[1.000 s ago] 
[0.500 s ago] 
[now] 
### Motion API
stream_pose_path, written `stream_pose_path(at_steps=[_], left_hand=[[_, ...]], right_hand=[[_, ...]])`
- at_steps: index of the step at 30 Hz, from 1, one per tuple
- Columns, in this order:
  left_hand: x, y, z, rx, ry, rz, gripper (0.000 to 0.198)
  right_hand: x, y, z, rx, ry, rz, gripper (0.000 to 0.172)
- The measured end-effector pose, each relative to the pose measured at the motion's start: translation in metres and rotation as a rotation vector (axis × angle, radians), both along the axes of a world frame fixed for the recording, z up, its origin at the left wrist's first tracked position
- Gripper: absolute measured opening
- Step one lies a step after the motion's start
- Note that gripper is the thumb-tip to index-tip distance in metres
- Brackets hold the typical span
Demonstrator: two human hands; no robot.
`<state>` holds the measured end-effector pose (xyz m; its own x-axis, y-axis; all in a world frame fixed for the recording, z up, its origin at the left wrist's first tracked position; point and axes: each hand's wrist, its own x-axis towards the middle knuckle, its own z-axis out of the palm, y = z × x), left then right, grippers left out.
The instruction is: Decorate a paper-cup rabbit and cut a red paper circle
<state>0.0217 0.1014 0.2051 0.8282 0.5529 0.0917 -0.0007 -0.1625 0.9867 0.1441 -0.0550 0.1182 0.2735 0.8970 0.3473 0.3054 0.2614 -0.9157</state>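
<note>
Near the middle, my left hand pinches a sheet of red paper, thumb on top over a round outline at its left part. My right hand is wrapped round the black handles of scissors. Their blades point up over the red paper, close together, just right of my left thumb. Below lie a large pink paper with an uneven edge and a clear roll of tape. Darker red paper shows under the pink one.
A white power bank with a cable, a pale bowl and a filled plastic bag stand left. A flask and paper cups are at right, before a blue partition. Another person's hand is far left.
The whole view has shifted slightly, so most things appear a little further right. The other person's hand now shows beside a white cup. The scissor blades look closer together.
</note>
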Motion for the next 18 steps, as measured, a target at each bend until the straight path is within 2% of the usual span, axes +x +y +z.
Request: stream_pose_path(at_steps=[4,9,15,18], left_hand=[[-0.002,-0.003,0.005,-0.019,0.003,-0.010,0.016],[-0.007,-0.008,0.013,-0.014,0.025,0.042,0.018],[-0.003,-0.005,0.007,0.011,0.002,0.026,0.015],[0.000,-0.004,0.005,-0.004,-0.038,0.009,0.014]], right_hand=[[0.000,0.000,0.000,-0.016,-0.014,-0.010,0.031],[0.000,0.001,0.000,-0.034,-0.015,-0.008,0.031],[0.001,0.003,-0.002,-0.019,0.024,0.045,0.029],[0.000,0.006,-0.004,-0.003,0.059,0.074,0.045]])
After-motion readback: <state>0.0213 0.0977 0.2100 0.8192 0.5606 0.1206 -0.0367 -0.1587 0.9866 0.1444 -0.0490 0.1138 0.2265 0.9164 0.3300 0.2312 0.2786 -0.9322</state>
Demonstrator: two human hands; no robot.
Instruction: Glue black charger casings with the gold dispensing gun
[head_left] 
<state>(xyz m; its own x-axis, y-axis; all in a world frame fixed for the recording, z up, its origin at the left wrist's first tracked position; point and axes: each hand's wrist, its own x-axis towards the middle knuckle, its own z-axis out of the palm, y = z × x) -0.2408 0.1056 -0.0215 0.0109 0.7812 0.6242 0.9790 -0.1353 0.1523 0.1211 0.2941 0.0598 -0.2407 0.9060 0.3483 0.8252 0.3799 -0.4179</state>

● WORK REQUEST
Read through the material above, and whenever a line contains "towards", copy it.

● EXPECTED OUTPUT
`<state>` holds the measured end-effector pose (xyz m; its own x-axis, y-axis; all in a world frame fixed for the recording, z up, its origin at the left wrist's first tracked position; point and axes: each hand's wrist, its own x-axis towards the middle knuckle, its own z-axis out of the palm, y = z × x), left then right, grippers left out.
<state>(xyz m; its own x-axis, y-axis; all in a world frame fixed for the recording, z up, its origin at the left wrist's first tracked position; point and axes: each hand's wrist, its own x-axis towards the middle knuckle, its own z-axis out of the palm, y = z × x) -0.2408 0.1056 -0.0215 0.0109 0.7812 0.6242 0.9790 -0.1353 0.1523 0.1211 0.2941 0.0598 -0.2407 0.9060 0.3483 0.8252 0.3799 -0.4179</state>

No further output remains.